More specifically, performance monitoring looks at how the Windows 2000 operating system and installed applications use the resources of the system. The four main subsystems that are monitored are the disks, memory, processors, and network components. Later in this chapter, we will look at each of these components and highlight some important counters and measurements for them. In connection with performance monitoring, we need to discuss four concepts: throughput, queue, bottleneck, and response time.

MORE INFO
If you need a more detailed discussion of System Monitor, consult Chapters 5 through 10 of the Windows 2000 Server Operating Guide, one of the volumes in the Microsoft Windows 2000 Server Resource Kit (Microsoft Press, 2000).

Throughput

Throughput is a measurement of the amount of work done in a given unit of time. Most often, we think of throughput as the amount of data that can be transmitted from one point to another in a given time period. However, the concept of throughput is also applied to data movement within a computer. Throughput can either decrease or increase. When it increases, the load, which represents the amount of data that the system is attempting to transmit, can increase to the point that no more additional data can be transmitted. This is called the peak level. If the load begins to decrease, which means that less and less data needs to be transmitted, the throughput will also fall.

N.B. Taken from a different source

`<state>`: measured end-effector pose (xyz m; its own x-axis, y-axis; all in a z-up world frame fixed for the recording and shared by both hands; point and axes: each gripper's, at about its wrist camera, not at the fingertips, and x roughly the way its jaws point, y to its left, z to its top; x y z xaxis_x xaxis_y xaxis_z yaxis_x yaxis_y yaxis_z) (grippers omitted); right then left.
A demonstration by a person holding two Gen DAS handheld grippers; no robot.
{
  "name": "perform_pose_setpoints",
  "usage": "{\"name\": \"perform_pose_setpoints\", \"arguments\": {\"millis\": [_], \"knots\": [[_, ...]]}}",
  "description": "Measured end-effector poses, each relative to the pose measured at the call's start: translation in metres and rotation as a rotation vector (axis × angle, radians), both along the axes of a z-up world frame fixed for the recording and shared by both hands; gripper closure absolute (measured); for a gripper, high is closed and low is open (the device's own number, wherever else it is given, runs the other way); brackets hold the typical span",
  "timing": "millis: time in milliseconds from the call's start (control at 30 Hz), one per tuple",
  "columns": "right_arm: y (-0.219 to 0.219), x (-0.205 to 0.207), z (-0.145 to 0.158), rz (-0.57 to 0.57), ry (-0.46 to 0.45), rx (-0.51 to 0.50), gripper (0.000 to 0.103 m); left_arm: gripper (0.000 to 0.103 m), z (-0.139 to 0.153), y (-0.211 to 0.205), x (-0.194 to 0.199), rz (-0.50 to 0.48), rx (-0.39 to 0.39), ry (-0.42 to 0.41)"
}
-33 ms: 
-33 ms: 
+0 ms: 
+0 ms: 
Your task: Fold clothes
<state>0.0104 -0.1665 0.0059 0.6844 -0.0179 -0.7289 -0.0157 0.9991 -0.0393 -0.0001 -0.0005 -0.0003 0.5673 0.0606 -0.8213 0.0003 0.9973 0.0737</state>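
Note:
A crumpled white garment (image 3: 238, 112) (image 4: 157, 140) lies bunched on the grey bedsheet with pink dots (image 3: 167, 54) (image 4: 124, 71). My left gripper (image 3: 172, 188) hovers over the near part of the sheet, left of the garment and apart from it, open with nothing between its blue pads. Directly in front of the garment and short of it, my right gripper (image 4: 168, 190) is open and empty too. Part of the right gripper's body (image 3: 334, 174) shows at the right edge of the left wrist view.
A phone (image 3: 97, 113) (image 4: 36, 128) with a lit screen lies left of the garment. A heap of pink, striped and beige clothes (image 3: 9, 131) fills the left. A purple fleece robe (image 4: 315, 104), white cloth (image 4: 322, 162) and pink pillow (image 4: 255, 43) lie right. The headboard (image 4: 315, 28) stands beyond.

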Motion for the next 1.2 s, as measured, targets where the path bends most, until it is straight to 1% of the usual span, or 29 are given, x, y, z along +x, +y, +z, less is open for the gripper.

When data is being sent from one point to another, or in any end-to-end system, the throughput depends on how each component along the path performs. The slowest point in the overall data path sets the throughput for the entire path. If the slowest point is too slow (which is defined differently in each situation), and a queue begins to develop, that point is referred to as a bottleneck, a concept we'll discuss in more detail in just a moment. Oftentimes, the resource that shows the highest use is the bottleneck, and a bottleneck is often the result of an overconsumption of that resource.

Generally, we do not define a heavily used resource in data transmission as a bottleneck unless a queue is also developing for the resource. For instance, if a router is being heavily used but shows little or no queue length, it is not thought of as a bottleneck. On the other hand, if that router develops a long queue (which is defined differently in each situation for each router), it could be said to be a bottleneck.

Queue

A queue is a place where a request for a service sits until it can be processed. For instance, when a file needs to be written to a disk, the request to write that file is first placed in the queue for the disk. The driver for the disk then reads the information out of the queue and writes that information to the disk. Long queues are rarely considered a good thing.

Queues develop under various circumstances. When requests for a service arrive at a rate faster than the resource's throughput, or if certain requests take a long time to fulfill, queues can develop. When a queue becomes long, the work is not being handled efficiently. Windows 2000 reports queue development on disks, processors, server work queues, and server message block (SMB) calls of the server service.

Response Time

Response time is the amount of time required to perform a unit of work from start to finish. Generally speaking, response time increases as stress on the resource increases. It can be measured by dividing the queue length for a given resource by the resource throughput. By using the new trace log feature in Windows 2000, you can track a unit of work from start to finish to determine its response time.

Bottleneck

As we mentioned earlier, a bottleneck represents overconsumption of a resource. You will experience this as a slow response time, but you should think of it as overconsumption. Finding bottlenecks is a key goal in performance tuning because eliminating bottlenecks makes your system run more efficiently. Moreover, if you can predict when a bottleneck will occur, you can do much to proactively solve a problem before it affects your users. Factors that contribute to bottlenecks are the number of requests for the services of a resource, the frequency with which those requests occur, and the duration of each request.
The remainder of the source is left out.